For the entries below, the result should be an exact transcription of the lines from the one with "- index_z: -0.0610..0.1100" up to and including the one with "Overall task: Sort", and only those.

=====

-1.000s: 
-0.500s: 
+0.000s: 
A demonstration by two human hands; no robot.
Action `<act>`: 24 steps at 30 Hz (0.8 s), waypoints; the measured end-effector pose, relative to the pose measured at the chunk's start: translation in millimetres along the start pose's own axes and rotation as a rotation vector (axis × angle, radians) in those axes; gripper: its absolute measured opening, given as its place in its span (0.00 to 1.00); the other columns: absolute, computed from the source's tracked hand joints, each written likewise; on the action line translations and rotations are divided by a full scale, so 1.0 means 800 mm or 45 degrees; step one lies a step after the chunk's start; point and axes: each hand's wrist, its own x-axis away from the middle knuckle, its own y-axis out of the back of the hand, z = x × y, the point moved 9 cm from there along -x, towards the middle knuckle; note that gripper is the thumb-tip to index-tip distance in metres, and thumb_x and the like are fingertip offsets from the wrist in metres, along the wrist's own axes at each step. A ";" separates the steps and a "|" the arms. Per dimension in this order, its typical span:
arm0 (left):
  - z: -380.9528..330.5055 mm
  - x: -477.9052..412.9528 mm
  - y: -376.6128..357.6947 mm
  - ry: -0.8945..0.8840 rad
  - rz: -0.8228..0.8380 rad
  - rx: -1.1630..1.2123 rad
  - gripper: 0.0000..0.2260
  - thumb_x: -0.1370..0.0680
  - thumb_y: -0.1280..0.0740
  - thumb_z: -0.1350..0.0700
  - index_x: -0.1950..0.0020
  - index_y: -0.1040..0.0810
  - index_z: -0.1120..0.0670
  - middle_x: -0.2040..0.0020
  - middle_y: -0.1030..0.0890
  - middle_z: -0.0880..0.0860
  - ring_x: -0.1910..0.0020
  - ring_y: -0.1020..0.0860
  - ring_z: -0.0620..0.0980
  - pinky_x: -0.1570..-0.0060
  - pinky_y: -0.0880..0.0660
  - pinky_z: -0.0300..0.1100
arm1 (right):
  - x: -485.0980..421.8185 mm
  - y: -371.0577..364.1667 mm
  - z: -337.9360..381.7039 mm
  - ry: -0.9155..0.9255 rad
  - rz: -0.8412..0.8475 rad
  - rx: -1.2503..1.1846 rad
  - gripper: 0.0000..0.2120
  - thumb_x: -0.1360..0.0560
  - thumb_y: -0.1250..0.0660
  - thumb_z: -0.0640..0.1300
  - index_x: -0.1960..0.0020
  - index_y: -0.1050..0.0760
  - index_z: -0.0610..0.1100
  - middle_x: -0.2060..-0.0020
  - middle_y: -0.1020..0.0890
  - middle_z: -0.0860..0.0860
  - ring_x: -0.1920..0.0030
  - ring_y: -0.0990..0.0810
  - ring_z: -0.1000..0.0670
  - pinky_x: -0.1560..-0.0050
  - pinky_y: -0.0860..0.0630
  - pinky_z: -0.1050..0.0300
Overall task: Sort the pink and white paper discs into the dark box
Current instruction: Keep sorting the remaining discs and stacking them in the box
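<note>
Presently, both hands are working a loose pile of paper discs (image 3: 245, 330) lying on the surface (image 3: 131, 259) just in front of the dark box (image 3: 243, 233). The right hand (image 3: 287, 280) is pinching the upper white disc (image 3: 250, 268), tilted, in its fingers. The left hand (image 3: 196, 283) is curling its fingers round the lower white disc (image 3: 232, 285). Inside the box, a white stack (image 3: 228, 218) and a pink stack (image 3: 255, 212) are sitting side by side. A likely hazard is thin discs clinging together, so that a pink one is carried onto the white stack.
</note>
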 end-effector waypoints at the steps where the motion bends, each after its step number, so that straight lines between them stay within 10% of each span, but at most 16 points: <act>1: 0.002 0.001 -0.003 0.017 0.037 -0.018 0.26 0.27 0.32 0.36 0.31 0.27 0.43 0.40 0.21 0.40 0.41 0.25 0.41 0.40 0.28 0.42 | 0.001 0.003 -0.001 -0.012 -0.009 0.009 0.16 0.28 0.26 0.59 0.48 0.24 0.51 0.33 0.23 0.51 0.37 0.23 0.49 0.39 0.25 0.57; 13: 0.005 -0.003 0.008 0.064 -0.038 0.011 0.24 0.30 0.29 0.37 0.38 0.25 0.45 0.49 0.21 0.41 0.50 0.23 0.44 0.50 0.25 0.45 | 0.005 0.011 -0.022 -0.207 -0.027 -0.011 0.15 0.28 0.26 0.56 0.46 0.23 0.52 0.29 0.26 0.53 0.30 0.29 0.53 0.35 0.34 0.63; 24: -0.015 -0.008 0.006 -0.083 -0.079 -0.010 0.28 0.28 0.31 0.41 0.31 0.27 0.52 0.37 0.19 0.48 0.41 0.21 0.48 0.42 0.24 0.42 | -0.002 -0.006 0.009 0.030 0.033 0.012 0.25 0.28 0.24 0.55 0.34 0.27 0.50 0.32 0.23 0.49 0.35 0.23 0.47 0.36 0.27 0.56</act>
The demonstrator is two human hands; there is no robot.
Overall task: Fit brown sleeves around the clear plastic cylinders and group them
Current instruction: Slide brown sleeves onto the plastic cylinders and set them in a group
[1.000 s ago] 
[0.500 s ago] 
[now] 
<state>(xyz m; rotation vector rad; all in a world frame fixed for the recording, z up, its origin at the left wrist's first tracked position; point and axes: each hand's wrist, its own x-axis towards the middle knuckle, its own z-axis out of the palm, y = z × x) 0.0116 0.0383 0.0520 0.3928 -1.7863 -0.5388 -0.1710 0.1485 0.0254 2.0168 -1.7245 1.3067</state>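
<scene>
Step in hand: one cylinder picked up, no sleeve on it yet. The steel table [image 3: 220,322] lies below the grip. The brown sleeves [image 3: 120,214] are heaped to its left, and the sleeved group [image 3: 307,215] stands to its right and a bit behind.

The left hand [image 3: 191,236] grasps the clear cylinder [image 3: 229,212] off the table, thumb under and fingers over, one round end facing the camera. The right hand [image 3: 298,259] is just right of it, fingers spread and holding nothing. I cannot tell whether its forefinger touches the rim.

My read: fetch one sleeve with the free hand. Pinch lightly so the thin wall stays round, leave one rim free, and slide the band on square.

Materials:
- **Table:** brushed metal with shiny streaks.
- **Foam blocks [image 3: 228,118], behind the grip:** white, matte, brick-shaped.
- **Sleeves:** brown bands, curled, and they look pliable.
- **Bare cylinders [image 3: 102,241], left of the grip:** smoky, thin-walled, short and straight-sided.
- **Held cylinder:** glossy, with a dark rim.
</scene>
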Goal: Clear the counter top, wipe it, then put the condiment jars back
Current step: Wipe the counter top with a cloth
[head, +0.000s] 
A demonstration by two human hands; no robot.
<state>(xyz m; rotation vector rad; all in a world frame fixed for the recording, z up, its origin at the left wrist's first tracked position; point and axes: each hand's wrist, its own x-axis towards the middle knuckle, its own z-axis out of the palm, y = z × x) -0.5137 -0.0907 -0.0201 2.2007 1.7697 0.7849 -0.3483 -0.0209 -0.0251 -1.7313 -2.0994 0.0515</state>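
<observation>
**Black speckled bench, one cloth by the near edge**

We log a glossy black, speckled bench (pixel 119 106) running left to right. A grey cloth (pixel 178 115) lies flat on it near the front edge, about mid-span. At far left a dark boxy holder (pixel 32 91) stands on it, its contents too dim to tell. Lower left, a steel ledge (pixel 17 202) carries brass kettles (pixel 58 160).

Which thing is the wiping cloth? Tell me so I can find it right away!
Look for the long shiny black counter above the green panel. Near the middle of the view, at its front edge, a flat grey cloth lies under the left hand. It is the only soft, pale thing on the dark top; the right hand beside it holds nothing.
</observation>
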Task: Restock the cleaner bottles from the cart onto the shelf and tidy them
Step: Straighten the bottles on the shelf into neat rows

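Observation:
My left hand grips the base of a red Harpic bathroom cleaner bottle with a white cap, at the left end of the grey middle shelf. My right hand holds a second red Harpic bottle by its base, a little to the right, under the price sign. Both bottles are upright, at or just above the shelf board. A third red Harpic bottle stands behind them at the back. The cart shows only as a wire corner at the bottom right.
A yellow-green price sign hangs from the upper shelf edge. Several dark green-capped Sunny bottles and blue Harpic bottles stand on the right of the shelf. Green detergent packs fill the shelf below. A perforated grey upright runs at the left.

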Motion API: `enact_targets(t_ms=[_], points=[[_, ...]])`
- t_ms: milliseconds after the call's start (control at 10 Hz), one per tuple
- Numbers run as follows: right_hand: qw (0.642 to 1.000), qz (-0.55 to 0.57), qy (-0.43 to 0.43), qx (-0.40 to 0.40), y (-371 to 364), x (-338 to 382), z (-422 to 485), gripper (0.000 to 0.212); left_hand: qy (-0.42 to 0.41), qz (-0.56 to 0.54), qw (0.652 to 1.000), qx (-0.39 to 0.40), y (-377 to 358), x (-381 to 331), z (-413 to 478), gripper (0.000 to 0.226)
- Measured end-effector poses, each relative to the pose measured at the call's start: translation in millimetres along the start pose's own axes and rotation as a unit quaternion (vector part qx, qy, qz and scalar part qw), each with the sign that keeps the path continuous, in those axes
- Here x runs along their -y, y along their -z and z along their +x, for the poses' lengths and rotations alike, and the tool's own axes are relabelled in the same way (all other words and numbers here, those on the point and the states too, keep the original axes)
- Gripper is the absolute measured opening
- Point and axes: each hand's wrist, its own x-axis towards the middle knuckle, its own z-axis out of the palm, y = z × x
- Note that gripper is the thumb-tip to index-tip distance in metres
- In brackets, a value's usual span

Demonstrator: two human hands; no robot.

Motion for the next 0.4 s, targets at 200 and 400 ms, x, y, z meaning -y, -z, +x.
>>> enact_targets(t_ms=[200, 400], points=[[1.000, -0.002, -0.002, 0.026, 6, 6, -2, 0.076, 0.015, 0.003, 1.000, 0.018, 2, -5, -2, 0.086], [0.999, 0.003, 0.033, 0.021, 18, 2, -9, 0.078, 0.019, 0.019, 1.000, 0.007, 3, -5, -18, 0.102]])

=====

# [Answer to the exercise]
  - index_z: -0.0610..0.1100
  - middle_x: -0.2060..-0.0020
  - middle_y: -0.1020..0.0890
  - middle_z: -0.0860..0.0860
  - ring_x: -0.1920..0.0030
  - ring_y: -0.0990..0.0810
  - ring_z: -0.1000..0.0670
  - pinky_x: -0.1560..-0.0050
  - pinky_y: -0.0860..0.0630
  - pinky_z: -0.1050..0.0300
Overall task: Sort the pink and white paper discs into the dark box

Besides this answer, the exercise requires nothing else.